Problem description: Go through the records and report each line in which the word "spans" occurs.

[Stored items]
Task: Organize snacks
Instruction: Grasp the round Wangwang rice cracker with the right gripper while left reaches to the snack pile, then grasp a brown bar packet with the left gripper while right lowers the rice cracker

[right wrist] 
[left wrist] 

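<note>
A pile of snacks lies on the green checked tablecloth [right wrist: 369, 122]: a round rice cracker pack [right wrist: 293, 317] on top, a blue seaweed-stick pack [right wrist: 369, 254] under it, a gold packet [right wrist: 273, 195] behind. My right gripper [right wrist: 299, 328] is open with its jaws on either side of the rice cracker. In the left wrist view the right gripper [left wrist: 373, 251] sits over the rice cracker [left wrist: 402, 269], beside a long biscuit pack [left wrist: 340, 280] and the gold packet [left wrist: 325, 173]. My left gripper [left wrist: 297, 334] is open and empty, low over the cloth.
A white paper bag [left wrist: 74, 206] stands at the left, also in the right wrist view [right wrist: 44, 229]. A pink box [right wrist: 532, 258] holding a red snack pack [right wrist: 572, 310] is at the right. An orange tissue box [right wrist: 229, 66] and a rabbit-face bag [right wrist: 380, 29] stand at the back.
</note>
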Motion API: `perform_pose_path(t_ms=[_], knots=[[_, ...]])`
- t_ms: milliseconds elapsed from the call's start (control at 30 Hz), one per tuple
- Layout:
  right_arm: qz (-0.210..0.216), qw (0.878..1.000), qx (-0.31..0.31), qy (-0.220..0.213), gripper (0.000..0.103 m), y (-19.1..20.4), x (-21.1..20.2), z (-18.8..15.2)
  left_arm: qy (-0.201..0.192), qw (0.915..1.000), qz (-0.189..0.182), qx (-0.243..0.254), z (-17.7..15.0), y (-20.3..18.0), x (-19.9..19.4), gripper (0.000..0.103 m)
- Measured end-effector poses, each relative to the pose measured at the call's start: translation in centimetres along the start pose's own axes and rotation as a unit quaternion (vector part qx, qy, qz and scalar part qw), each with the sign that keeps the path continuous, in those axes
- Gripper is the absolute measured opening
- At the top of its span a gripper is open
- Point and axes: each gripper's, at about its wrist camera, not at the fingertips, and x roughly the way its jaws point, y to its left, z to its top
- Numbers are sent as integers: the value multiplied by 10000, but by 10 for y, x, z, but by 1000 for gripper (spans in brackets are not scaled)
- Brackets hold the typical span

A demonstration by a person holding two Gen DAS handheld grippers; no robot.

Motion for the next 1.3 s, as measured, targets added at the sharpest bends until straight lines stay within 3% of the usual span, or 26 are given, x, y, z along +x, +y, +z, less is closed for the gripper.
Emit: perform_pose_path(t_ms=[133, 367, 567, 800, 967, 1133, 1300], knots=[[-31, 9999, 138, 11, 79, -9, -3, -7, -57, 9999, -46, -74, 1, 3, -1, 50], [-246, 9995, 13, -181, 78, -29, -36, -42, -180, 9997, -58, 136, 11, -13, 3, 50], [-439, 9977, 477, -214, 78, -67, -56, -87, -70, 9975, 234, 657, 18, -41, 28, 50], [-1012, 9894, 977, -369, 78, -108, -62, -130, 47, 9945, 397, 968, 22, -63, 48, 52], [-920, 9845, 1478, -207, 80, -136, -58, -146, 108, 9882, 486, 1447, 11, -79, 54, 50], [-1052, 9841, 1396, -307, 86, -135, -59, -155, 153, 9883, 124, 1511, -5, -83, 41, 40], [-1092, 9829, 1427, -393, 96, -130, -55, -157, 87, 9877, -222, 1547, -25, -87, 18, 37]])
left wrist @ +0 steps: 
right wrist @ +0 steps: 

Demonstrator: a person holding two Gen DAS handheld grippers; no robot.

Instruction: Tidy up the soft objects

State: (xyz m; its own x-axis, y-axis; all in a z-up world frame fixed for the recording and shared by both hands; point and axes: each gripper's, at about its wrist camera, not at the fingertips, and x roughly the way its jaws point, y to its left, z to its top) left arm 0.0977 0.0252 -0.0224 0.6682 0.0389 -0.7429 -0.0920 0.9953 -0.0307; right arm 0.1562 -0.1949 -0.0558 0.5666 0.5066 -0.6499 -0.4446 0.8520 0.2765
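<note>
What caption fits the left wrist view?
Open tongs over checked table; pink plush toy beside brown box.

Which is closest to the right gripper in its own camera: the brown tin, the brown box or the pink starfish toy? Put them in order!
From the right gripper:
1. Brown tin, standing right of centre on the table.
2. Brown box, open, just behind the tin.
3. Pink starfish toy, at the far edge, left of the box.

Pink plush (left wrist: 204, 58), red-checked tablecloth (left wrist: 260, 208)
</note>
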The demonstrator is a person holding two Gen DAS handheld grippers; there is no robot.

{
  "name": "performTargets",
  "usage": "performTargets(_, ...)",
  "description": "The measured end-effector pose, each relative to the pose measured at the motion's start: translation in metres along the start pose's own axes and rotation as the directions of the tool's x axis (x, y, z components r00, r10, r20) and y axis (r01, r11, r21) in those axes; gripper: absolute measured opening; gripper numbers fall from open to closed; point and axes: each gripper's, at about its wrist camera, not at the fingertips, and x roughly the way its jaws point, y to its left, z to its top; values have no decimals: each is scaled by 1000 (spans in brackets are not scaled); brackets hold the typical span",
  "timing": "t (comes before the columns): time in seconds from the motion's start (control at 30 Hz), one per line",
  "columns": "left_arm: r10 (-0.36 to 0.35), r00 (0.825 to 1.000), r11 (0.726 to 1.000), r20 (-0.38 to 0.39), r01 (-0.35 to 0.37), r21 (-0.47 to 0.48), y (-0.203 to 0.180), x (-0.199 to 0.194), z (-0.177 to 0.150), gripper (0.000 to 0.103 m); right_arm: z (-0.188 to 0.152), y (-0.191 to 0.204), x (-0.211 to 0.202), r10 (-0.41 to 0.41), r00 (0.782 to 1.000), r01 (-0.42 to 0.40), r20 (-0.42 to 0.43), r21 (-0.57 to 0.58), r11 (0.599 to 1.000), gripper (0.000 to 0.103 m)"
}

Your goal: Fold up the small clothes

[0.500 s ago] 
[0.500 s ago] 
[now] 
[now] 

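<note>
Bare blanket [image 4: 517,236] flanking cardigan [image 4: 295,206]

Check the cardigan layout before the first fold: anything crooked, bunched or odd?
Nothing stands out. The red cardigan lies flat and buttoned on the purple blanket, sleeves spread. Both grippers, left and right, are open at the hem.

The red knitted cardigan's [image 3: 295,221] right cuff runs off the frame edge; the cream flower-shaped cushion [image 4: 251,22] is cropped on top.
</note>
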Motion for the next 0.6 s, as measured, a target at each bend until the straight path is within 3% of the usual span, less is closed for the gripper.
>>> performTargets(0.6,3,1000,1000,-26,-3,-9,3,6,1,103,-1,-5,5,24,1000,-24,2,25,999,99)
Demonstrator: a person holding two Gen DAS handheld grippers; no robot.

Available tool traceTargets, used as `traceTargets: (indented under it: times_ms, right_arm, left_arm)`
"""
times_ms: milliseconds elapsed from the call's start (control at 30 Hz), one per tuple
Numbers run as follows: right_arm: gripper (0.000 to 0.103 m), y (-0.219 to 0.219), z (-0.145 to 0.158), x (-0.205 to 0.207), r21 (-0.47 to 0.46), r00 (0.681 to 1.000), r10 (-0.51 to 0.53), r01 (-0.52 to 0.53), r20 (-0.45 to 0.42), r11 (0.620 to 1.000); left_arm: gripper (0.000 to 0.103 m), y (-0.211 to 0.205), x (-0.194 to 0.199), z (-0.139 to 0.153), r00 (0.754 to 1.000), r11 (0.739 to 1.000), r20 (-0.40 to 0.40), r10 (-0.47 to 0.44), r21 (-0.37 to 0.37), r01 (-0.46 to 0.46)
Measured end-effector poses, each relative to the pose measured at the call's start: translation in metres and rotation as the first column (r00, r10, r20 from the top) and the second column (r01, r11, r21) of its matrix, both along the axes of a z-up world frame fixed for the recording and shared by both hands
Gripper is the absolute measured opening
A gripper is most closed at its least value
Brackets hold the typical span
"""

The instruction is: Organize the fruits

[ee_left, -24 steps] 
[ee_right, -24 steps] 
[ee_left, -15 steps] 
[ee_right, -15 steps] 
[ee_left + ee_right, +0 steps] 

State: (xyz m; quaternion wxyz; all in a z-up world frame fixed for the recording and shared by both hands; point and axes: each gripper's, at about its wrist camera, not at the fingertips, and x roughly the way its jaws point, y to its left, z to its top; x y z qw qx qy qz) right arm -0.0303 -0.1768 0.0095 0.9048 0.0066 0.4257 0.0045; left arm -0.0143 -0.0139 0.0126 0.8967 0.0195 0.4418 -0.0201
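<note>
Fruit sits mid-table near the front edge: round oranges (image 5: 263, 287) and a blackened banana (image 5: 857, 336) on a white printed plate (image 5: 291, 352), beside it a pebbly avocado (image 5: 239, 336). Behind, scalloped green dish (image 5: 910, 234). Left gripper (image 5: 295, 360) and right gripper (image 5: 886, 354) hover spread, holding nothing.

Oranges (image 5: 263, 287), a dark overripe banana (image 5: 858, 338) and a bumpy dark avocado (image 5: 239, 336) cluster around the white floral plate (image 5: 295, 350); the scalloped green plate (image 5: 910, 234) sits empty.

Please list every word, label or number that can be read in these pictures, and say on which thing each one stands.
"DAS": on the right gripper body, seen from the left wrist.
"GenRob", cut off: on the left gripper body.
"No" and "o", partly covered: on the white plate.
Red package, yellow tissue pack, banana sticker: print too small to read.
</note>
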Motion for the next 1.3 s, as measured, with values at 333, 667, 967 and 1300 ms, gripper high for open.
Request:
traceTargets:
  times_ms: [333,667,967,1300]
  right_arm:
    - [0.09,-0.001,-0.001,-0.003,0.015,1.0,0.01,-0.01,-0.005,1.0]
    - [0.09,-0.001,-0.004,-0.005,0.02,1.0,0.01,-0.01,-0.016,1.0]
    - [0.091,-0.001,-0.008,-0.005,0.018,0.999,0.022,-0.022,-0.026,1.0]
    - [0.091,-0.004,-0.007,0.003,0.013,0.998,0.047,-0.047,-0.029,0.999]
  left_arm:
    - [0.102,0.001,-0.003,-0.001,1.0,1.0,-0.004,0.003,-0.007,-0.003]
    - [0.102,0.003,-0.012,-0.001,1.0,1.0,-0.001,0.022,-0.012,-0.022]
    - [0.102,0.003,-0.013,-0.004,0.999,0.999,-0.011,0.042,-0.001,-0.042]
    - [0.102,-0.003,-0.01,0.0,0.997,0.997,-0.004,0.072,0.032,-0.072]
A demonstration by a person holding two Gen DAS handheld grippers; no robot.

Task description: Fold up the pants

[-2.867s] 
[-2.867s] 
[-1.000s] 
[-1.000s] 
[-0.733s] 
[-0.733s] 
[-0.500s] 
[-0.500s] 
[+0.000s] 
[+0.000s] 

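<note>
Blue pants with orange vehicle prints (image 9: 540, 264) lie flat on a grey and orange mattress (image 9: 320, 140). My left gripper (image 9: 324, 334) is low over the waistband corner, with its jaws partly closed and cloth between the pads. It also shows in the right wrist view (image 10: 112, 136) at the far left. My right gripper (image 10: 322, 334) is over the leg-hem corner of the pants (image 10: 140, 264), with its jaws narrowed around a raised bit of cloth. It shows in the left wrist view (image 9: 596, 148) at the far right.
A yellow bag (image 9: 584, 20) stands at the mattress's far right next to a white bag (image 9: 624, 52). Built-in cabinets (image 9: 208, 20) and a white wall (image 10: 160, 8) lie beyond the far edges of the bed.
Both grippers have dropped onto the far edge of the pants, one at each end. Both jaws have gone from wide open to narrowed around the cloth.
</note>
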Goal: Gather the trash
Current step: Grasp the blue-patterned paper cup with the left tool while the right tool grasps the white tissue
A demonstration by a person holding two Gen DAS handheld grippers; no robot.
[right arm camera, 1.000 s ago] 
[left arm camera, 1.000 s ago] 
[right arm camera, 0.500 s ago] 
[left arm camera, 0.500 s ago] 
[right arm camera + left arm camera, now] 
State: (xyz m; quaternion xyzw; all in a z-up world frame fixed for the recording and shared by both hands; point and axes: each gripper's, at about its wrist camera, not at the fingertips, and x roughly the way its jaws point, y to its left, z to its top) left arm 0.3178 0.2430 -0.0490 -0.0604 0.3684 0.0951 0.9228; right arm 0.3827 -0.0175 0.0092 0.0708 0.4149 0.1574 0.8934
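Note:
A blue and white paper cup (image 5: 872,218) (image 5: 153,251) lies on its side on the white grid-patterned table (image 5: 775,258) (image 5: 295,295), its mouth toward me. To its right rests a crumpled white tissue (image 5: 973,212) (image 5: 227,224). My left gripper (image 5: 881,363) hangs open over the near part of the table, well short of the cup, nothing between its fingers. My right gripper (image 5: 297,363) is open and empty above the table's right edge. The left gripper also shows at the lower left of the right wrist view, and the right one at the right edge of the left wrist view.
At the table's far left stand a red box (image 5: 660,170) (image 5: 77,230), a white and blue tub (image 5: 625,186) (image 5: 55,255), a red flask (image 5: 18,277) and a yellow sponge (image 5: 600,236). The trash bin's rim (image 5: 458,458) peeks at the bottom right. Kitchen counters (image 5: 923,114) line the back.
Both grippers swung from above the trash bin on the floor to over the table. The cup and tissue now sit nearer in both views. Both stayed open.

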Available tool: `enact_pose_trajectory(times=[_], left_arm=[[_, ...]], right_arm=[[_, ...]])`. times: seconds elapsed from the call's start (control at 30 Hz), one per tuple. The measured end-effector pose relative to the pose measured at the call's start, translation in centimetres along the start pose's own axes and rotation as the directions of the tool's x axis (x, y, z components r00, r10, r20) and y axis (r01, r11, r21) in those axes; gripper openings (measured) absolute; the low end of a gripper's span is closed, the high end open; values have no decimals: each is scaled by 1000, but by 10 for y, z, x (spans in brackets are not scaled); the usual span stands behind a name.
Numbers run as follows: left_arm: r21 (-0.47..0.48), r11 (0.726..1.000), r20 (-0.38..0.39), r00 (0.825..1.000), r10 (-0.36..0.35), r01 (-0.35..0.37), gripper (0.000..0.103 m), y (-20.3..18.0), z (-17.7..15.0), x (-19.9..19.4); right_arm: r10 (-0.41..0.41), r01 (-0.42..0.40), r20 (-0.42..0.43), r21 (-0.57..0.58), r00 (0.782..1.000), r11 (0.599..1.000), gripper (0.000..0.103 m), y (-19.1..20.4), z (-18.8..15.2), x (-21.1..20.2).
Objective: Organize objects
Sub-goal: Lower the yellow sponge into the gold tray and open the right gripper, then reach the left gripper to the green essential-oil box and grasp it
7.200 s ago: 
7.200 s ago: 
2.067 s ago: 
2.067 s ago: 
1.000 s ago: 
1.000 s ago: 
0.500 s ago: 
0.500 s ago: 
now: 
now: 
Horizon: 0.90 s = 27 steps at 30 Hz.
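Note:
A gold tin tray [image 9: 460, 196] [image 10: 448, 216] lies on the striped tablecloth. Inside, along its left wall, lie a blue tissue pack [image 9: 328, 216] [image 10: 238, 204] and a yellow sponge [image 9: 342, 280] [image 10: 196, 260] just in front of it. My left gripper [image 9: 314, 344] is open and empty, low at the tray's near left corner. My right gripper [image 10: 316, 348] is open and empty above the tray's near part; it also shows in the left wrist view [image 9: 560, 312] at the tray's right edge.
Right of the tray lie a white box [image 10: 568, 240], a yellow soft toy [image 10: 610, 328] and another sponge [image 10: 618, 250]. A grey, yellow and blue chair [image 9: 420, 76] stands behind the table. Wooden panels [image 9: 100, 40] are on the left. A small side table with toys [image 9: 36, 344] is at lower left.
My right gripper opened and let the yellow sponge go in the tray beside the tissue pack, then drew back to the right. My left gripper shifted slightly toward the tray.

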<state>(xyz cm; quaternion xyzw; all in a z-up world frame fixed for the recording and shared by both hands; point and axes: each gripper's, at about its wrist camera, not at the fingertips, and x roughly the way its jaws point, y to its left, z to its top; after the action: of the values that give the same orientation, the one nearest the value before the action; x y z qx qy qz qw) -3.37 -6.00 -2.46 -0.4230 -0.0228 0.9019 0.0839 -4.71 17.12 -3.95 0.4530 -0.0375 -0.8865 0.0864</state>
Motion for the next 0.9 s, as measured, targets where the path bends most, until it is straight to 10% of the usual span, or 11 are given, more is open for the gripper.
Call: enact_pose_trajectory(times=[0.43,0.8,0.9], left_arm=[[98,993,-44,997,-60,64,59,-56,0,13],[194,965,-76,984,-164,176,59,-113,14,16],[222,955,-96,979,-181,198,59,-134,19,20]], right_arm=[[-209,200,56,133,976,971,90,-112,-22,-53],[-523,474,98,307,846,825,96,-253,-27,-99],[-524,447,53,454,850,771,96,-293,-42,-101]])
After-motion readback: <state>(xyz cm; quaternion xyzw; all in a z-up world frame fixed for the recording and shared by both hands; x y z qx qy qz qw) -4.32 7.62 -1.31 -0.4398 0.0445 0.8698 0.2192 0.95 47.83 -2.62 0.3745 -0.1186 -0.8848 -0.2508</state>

Result of this exercise:
- Numbers are sent as integers: the value multiplied by 10000, but by 10 for y, x, z, but by 1000 for gripper (spans in brackets are not scaled)
  "description": "The measured end-effector pose, each relative to the pose measured at the motion's start: translation in metres along the start pose's own axes and rotation as the directions of the tool's x axis (x, y, z components r00, r10, r20) and y axis (r01, r11, r21) in those axes; gripper: absolute measured opening; gripper numbers fall from open to closed; point and axes: each gripper's, at about its wrist camera, not at the fingertips, and x roughly the way its jaws point, y to its left, z to its top; values have no decimals: each is scaled by 1000 (spans in brackets are not scaled); brackets hold the typical span",
Available tool: `enact_pose_trajectory(times=[_], left_arm=[[_, ...]], right_arm=[[_, ...]])`. times: seconds elapsed from the call's start (control at 30 Hz), one per tuple. The measured end-effector pose relative to the pose measured at the call's start, translation in centimetres along the start pose's own axes and rotation as the directions of the tool's x axis (x, y, z components r00, r10, r20) and y axis (r01, r11, r21) in those axes; gripper openings (measured) absolute; the low end of a gripper's span is closed, the high end open; values have no decimals: each is scaled by 1000, but by 10 for y, z, x (spans in brackets are not scaled); the usual span stands behind a name.

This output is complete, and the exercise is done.